Abram, his wife, Sarai, and his nephew Lot set off for land that God will show him. This is so that God could make Abram a great nation. They end up in the land of Shechem, which God says that he will give to Abram’s offspring, despite the fact that people are living in this land right now. So, Abram did what you do when land is promised to your offspring, he built and altar. Then he moved on and built another altar where he slept for the night.
Abram and Sarai go into Egypt because of a famine in the land. Because she is very beautiful, Pharaoh will want her for himself, so he will have Abram killed. They tell a little, white lie that Sarai is his sister so that Abram will live. Pharaoh, it seems, buys Sarai off of Abram for slaves and livestock.
God takes exception to this despite the fact that Abram came up with the scheme to save his own skin. Pharaoh has plagues visited upon him for taking Sarai as his wife. So he gives her back and lets them leave with everything Abram was given for Sarai.
Wait. Where was Lot this whole time?
Oh, here’s Lot. Where have you been? We get no explanation, but it seems he’s got some property now. Abram also has a lot of sheep and shekels, so the land wasn’t big enough for the two of them. So they decide to part ways and Lot goes to the cities of the Plain and settles in Sodom. There’s a spoiler right before this, “…this was before the Lord destroyed Sodom and Gomorrah.” It goes on to states, “The people of Sodom were wicked, great sinners against the Lord.” Obviously we will be returning there in a few chapters.
Meanwhile, Abram settles in the land of Canaan and God tells him to look around him and then reiterates his promise that he will give all of the land he sees to Abram and his offspring. Abram is commanded by God to walk all around his newly gained land and then, once again, he builds an altar to God (he builds a lot of altars).
10 Lot looked about him, and saw that the plain of the Jordan was well watered everywhere like the garden of the LORD, like the land of Egypt, in the direction of Zoar; this was before the LORD had destroyed Sodom and Gomorrah.Bibles, Harper . NRSV Bible with the Apocrypha (Gen 13: 10, p. 48). Zondervan. Kindle Edition.
Spoilers! Yes, this story was written down after the event of a few chapters from now when Lot and his wife flee the cities stated at the end of the verse above. Lot moved as far as Sodom…and we know/will know how that turns out.
This is the story of Lot’s capture and rescue, except that a majority of this short chapter is spent talking about the kings of the Dead Sea valley, including those of Sodom and Gomorrah, than it is about the capture and rescue of Lot. When we finally do get to the capture of Lot, it’s almost stated as an afterthought.
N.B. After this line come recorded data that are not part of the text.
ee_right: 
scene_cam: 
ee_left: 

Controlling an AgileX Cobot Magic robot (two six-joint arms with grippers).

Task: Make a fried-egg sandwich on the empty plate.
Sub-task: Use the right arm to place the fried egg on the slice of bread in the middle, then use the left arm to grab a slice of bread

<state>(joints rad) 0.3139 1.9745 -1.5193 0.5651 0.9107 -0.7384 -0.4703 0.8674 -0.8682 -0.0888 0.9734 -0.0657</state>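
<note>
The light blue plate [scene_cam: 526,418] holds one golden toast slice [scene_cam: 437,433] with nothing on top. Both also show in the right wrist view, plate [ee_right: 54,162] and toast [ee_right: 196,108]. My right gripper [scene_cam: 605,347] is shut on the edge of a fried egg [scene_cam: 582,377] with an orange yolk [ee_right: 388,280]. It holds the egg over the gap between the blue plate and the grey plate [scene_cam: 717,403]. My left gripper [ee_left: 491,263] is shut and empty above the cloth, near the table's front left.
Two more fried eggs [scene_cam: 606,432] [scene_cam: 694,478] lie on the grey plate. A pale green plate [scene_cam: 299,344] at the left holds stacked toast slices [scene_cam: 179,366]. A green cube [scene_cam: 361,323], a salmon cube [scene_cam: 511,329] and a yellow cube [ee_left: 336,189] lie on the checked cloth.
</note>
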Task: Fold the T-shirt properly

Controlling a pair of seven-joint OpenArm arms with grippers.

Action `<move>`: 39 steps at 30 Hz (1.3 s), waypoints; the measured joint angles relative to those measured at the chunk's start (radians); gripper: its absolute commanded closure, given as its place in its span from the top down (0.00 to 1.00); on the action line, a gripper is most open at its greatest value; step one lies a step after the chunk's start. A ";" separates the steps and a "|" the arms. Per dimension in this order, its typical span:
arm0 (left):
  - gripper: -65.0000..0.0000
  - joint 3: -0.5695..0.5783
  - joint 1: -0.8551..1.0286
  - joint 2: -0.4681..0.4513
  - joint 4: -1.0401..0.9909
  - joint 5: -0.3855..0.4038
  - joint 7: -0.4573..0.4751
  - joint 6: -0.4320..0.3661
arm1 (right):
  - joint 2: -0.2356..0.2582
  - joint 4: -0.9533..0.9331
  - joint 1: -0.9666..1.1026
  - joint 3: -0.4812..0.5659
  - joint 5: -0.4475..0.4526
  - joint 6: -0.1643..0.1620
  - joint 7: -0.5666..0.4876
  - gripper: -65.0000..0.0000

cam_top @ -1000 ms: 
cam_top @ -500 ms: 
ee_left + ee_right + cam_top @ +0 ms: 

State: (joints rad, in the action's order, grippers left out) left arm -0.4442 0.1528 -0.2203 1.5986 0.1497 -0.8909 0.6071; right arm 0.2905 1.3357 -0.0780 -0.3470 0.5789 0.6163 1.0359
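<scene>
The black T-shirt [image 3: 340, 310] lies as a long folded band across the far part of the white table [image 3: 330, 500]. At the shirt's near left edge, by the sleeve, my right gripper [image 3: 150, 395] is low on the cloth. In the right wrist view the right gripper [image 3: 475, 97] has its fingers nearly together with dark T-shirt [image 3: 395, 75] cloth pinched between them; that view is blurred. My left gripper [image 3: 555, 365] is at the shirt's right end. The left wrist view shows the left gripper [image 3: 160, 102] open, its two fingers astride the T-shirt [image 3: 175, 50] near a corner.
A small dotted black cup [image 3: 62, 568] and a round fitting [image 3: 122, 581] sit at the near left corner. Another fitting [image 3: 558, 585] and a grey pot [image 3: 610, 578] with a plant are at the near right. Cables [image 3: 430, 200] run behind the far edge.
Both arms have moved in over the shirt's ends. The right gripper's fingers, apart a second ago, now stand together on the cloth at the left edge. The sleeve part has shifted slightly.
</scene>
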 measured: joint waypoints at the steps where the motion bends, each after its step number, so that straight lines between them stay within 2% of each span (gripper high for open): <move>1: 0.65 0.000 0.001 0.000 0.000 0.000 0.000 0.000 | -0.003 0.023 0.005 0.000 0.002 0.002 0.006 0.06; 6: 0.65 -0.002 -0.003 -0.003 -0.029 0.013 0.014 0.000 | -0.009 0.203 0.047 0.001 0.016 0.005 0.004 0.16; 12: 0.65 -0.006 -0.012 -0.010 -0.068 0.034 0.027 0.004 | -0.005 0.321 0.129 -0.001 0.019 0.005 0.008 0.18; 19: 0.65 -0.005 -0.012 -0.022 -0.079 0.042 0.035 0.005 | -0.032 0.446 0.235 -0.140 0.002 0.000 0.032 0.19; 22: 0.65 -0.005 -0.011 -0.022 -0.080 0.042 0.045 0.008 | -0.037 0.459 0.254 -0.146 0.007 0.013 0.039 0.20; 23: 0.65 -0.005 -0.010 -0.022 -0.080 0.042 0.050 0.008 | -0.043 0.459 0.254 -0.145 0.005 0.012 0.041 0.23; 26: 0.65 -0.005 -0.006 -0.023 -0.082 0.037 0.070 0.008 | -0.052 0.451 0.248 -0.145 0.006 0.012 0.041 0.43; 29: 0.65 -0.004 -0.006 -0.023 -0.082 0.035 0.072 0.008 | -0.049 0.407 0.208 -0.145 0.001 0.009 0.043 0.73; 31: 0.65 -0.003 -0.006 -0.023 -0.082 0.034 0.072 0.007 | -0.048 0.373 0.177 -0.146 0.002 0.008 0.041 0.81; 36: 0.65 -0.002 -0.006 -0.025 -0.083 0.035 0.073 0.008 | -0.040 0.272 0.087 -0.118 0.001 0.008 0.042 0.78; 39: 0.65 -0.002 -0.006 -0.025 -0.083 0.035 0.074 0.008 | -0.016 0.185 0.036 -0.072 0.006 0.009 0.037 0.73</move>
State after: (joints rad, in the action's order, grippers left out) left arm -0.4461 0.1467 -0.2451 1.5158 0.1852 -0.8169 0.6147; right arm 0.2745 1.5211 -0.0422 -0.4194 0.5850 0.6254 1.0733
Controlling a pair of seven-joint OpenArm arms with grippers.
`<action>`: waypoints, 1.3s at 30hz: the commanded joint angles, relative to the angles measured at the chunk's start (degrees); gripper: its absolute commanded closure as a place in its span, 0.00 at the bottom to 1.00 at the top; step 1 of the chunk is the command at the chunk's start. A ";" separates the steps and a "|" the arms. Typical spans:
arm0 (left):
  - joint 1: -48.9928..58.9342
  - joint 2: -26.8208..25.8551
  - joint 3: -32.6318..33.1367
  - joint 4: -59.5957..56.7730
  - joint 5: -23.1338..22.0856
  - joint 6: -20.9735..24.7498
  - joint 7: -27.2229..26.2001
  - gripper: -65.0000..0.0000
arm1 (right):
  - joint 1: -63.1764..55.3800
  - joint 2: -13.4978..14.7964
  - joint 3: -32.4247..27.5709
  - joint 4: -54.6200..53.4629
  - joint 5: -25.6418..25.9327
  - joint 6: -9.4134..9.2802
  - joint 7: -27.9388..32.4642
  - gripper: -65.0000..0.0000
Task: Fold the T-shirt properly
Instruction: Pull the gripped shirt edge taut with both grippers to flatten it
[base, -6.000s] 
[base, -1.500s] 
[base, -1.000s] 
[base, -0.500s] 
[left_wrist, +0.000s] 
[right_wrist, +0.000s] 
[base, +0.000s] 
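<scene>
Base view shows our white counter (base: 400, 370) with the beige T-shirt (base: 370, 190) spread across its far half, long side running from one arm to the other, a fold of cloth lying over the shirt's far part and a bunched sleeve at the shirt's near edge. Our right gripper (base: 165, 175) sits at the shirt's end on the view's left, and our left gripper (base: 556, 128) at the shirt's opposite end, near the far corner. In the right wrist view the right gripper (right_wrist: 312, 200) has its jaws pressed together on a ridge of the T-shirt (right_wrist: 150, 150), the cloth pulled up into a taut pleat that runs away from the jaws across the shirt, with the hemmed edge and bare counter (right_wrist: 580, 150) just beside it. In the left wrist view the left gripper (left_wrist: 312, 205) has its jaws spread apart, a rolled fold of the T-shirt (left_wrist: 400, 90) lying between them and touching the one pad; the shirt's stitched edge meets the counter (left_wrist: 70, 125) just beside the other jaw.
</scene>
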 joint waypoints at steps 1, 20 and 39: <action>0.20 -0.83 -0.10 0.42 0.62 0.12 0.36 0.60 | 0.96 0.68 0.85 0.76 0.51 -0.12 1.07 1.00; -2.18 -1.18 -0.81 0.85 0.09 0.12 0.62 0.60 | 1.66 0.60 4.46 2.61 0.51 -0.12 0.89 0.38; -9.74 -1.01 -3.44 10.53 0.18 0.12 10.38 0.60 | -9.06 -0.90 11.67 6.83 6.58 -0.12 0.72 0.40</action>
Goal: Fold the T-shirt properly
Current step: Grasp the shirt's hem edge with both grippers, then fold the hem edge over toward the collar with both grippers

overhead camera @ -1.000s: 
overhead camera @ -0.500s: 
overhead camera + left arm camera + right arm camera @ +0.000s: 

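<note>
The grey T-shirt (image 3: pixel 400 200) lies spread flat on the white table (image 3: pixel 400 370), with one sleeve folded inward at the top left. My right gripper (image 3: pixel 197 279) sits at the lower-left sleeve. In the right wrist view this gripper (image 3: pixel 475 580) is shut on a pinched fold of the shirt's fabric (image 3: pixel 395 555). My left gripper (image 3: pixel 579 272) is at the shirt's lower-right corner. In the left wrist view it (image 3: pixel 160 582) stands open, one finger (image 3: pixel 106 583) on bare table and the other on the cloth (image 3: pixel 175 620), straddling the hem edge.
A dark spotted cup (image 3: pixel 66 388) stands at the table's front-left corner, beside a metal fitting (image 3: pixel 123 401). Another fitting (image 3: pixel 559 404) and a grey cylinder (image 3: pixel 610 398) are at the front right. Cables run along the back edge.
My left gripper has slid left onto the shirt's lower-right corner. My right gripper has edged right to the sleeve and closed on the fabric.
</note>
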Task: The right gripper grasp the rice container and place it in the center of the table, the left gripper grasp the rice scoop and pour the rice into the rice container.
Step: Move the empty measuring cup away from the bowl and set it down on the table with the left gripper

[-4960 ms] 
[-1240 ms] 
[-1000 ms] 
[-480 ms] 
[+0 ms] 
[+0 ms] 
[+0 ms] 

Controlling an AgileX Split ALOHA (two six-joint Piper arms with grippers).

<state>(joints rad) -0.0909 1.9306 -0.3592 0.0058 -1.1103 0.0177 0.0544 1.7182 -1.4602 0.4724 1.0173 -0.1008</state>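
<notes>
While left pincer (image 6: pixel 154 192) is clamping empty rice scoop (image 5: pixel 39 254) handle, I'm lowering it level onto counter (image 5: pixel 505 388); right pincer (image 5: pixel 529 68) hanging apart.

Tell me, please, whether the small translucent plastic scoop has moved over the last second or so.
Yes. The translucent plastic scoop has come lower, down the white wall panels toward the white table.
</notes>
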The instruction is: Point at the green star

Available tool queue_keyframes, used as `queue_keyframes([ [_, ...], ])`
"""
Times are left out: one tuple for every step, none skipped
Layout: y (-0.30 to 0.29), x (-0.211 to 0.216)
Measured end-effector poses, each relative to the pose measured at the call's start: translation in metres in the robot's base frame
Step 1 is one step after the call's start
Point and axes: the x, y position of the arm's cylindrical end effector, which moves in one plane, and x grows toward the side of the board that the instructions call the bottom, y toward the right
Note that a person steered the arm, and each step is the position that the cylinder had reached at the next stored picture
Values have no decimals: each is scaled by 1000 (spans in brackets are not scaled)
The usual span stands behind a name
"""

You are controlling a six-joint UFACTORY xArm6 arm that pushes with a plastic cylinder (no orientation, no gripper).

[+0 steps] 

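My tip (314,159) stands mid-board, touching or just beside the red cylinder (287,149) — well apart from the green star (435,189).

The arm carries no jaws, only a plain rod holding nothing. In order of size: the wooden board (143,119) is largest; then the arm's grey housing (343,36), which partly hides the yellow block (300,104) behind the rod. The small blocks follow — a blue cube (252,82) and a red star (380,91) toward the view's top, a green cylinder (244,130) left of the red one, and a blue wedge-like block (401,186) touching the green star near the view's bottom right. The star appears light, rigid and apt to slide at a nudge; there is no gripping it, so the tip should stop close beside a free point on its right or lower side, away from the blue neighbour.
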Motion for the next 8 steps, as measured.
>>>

11 So the enemy took all the goods of Sodom and Gomorrah, and all their provisions, and went their way; 12 they also took Lot, the son of Abram’s brother, who lived in Sodom, and his goods, and departed.Bibles, Harper . NRSV Bible with the Apocrypha (Gen 14:11-12, p. 49). Zondervan. Kindle Edition.
Somebody escapes and tells Abram what happened. Finally, the author simply refers to Lot as Abram’s nephew instead of, “the son of Abram’s brother.” OK, I’m nitpicking, but I feel like this book could be a third shorter if the authors had written in simpler language, but I digress.
So after finding out about Lot’s kidnapping, he gathered together an army of three hundred eighteen and attacked at night and drove the rivals north of Damascus. Then he brought back all the stuff that was taken…oh, and his nephew, Lot. It seems like Lot is chopped liver here.
Abram received the blessing of Melchizedek and Abram gave him ten percent of everything. The King of Sodom offered Abram all the goods, but not the people. But Abram took only the men he brought with him because he did not want people to think that the king made him rich.
This story is the origin of tithing in the Jewish tradition as Abram gave ten percent of the spoils of war to the king. Also, twice in this chapter there is mention of Bela which is followed parenthetically by it’s other name. All I could think is, “There is no Bela, only Zoar.” (That’s a Ghostbusters reference. It’s okay if you didn’t find it funny.)